Reveries of the Red Chamber consists of three independent works that form a loose dialogue on Cao Xueqin’s 18th-century Chinese literary opus Dream of the Red Chamber. In The Enigma of a Stone by theatre director Ho Ying-fung, the improvised ensemble dance embodies the dynamic of physical theatre. On the futile search for truth in the “Village of Falsehood”, the dancers collide with each other in movements of growing frenzy, while the narrator, The Village Elder, played by Andy Ng, taunts the performers with a
spontaneous monologue that borders on wailing. The drama is expansive, escalating and then splintering across the stage, and this expansiveness could make it challenging for some audience members to stay with the 40-minute narrative.

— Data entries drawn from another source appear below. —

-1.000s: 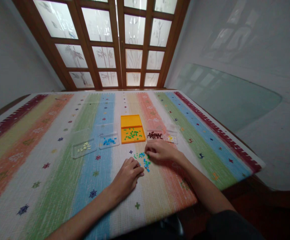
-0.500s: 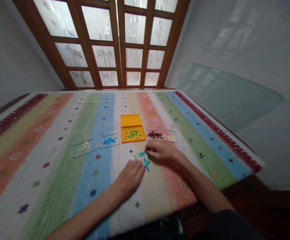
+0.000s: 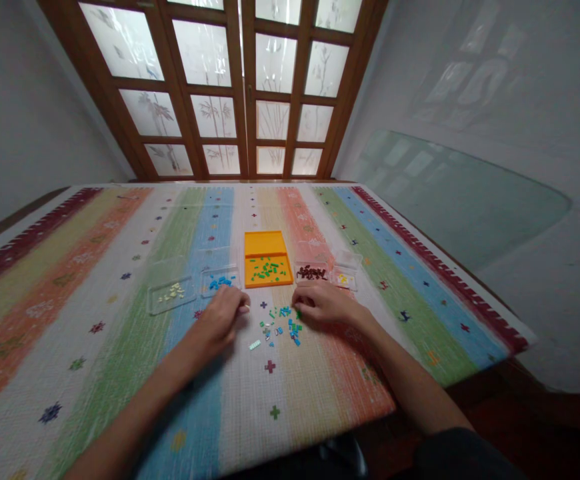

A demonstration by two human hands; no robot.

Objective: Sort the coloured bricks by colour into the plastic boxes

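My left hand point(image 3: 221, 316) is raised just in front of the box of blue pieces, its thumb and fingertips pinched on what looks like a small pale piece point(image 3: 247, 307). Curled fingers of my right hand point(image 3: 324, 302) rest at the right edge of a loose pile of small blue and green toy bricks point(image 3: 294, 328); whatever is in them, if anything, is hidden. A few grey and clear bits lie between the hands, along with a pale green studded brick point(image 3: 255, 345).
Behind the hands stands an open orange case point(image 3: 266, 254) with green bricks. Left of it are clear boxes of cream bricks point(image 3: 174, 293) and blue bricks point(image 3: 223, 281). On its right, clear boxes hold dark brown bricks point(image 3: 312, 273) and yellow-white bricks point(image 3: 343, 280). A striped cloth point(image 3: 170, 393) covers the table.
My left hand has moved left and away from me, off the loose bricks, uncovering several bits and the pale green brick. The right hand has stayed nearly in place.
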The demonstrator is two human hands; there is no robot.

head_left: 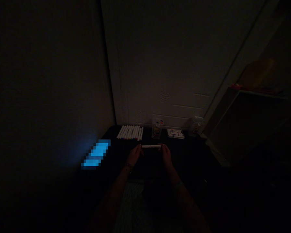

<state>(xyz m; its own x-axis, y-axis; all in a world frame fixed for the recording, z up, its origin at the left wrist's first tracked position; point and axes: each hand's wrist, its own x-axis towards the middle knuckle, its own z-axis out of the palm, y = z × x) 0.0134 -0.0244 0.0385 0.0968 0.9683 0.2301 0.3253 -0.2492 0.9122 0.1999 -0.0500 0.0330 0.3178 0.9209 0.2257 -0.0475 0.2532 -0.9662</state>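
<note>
A white marker pen (151,146) lies level between my two hands, above the dark table. My left hand (135,154) is closed on its left end. At the right end, the fingers of my right hand (167,155) pinch the tip. Just beyond, a row of white markers (130,132) rests side by side at the back of the table. Behind the held marker stands a clear plastic case (156,129) with a couple of markers in it. The room is very dim, so finger details are hard to see.
A flat white pack (176,133) lies at the back right, beside a clear container (196,125). A glowing blue, pixelated screen (96,154) is at the left. The wall (145,64) rises behind the table (150,165). To the right stands a dark cabinet (242,126).
</note>
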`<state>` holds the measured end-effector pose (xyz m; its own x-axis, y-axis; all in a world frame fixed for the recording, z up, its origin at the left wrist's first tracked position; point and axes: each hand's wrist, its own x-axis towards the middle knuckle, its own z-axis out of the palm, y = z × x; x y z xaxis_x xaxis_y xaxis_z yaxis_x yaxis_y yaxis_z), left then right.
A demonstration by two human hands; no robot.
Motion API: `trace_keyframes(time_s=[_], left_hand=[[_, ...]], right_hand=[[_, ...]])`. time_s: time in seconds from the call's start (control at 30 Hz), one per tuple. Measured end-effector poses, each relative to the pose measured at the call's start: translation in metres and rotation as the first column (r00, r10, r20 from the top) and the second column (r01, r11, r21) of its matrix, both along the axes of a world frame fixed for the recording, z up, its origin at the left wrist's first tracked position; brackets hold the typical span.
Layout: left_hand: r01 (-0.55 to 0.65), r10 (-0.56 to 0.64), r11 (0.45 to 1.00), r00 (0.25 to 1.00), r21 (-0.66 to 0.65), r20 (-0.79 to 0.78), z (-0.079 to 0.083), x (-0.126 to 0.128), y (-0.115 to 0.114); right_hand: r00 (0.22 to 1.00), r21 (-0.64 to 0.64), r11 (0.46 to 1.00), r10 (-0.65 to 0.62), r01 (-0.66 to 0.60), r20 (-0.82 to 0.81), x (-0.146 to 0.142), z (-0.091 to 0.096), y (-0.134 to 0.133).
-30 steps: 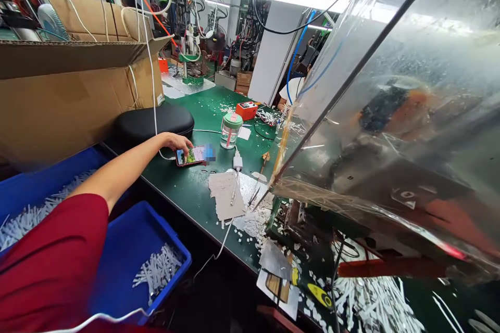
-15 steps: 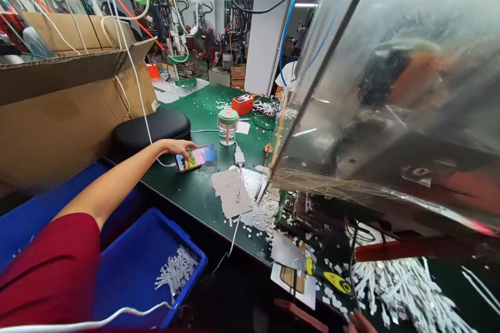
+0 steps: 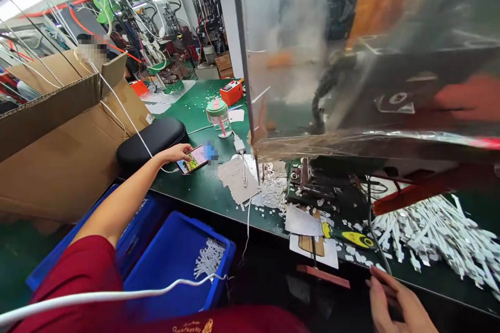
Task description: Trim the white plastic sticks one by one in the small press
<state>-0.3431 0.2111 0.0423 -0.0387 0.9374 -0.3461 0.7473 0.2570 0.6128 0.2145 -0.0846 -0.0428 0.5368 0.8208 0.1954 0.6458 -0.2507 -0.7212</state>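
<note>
Red sleeve point(image 3: 84, 276) at lower left, with the left arm passing above two blue plastic bins; the nearer bin point(image 3: 177, 223) holds a small bundle of white plastic strips point(image 3: 209, 259). A white cable point(image 3: 117, 296) crosses the foreground. At lower right, the right hand point(image 3: 394, 304) has half-curled fingers beside a thin dark wire point(image 3: 375, 234); any grip on it cannot be told. The left hand point(image 3: 174, 153) lies loosely open, its fingertips touching the edge of a smartphone point(image 3: 193, 159) that lies flat on a green bench mat point(image 3: 195, 187). A white charger point(image 3: 239, 144) and a sheet of paper point(image 3: 234, 179) lie just beyond and to the right, among white scraps point(image 3: 269, 200). Farther right is a heap of white strips point(image 3: 429, 234), below a clear plastic sheet point(image 3: 332, 52). Behind the phone are a black padded case point(image 3: 152, 140), a cardboard box point(image 3: 58, 114), a green-lidded jar point(image 3: 216, 117) and an orange box point(image 3: 231, 92).
</note>
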Motion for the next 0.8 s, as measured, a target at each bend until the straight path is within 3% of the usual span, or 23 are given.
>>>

Blanc, a solo improvisation by Hong Kong Dance Company director Yang Yuntao, is a more subdued reflection on the motif of illusion that underlines the novel. Yang’s fluid movement is accentuated by the Buddhist song of invocation, while the minimalist set features a pile of soil on the white floor, symbolising humans’ return to dust.
While the Dream Unfolds, by choreographer Helen Lai, which contemplates the roles of women in the Red Chamber, is the most accessible work among the three. The women’s dance against fate unfolds amid multimedia projections of text from the novel, alongside a stirring Chinese opera performance.
One of the focal points of Reveries of the Red Chamber is its seating arrangement, with the standing balcony audience and seated stalls audience swapping places after the intermission. While the play on alternate perspectives lends an apt touch of drama to the show, it also undercuts the intensity of some parts of the dance narratives. Yang’s solo, for example, offers a visceral opening for the seated audience to join the half-naked dancer in his reverie, but makes a slightly abstract picture for those watching it from the balcony. If Hong Kong Dance Company ever presents a re-run of the production, it will be interesting to see if the staging is redesigned.